WASHINGTON — Lawmakers clear out this week for summer recess but not without having drawn battle lines for what could be the biggest issue of the fall: what to do with the Bush tax cuts.
The most sweeping package of cuts in a generation is set to expire Dec. 31, but the economy has given Republicans a powerful argument to keep them going.
Democrats contend that they should, but not for the wealthy — couples with income above $250,000 and others with income over $200,000.
Both sides see political advantages heading into the midterm elections, and both face risks.
If they insist on only a temporary extension, Democrats could be setting up a major tax increase on the middle class in a few years.
Republicans have already been accused of hypocrisy. For the past year they have used the growing national debt as a political sledgehammer, blasting the stimulus and bailouts. But a big chunk of the debt is attributable to the tax cuts, and continuing them indefinitely could only add to the problem.
"If there were such a thing as Chapter 11 for politicians, the Republican push to extend the unaffordable Bush tax cuts would amount to a bankruptcy filing," David Stockman, President Ronald Reagan's budget director, wrote in scathing column in the New York Times.
Through it all is a reminder of how polarizing George W. Bush remains a year and half after leaving the White House. The cuts, enacted in 2001 and 2003, have been heralded as Bush's greatest legacy.
Keeping them going for 10 years would cost $3.7 trillion, according to Treasury Department estimates. But with Democrats in control and the national debt reaching alarming levels, that option is a nonstarter.
The Democrats' plan to exclude the rich would trim that by about $680 billion. In other terms, that's how much more tax revenue the government would collect over a decade. The deficit would still grow, just not as much.
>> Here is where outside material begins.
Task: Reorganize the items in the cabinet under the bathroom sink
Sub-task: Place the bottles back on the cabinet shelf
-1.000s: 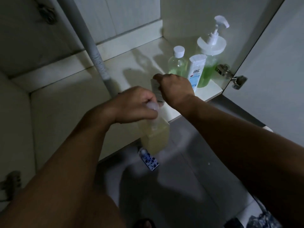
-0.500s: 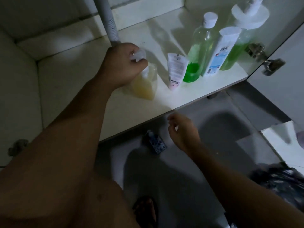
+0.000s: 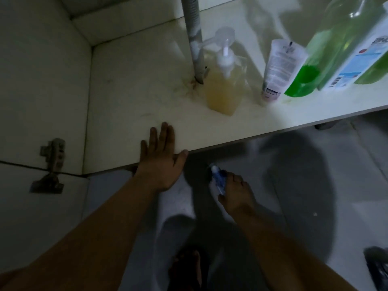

The plan being pushed by President Barack Obama would return two top tax rates to their precut levels: the 35 percent rate would go to 39.6 percent and the 33 percent rate would go to 36 percent. Tax rates would also rise on capital gains and dividends.
"It'll have the devastating impact of raising taxes in the middle of a recession," Senate Republican Leader Mitch McConnell of Kentucky said at a news conference Wednesday.
A showdown could come earlier than expected. Majority Leader Harry Reid indicated Wednesday that legislation could be taken up in September rather than after the November election.
Some Democrats are siding with the Republican argument that this is not the time to be eliminating any tax cuts. "It would absolutely impair recovery," not to fully extend the cuts, said Sen. Ben Nelson of Nebraska.
Although he originally voted against the Bush tax cuts, Sen. Joseph Lieberman, I-Conn., now is in favor of a temporary extension. Raising taxes, even on high-income earners, could have a negative effect on the economy, he said. "They're going to spend less," Lieberman said of the wealthy.
But a Congressional Budget Office study concluded that extending the higher-income cuts would be the least effective economic stimulus option because those households would probably save a larger fraction of their increase in after-tax income.
There is also a dispute about the effect on small-business owners. Republicans note that small-business owners file as individuals and the higher rate could lead to job cuts.
"This claim is misleading," William Gale, an expert at the centrist-liberal Brookings Institution, wrote Sunday in the Washington Post. "Less than 2 percent of tax returns reporting small-business income are filed by taxpayers in the top two income brackets."
Florida lawmakers reflect the partisan division. Democratic Sen. Bill Nelson favors extending the cuts for the middle class. He said the wealthy would simply return to where they were. "It's the same tax rate that was there in the 1990s when the economy was doing exceptionally well."
"The middle class was squeezed by the Bush economic policies, and prior tax cuts for the wealthy was one of the main drivers of the deficit and debt," said U.S. Rep. Kathy Castor, D-Tampa.
Republican Sen. George LeMieux , however, said it would be a "foolish mistake to raise taxes in the middle of a recession." He called it a "false logic" that taxes raise revenue.
The debate puts LeMieux in an interesting spot, and illustrates a larger issue facing his party. Since becoming the temporary senator (Sen. Mel Martinez retired 16 months before his term expired), LeMieux has focused on the national debt, even putting a debt clock on his website.
He recently voted against extending unemployment benefits, contending Congress had to take a stand on spending.
The bleak fiscal outlook LeMieux rails about is made up of various parts, including the recession, the federal stimulus, bailouts and other government spending.
But of the $9.2 trillion in national debt, which does not include trust fund debt, $2.6 trillion is attributable to the Bush tax cuts, according to the Center on Budget and Policy Priorities. One of the reasons the tax cuts had a sunset to begin with was fear over deficits.
LeMieux would not acknowledge the package has added to the debt.
"It's a hard question to answer," he said, "because you don't know how people in businesses would have done if the tax cuts were not in place."
He added, "Washington doesn't have a tax problem; Washington has a spending problem."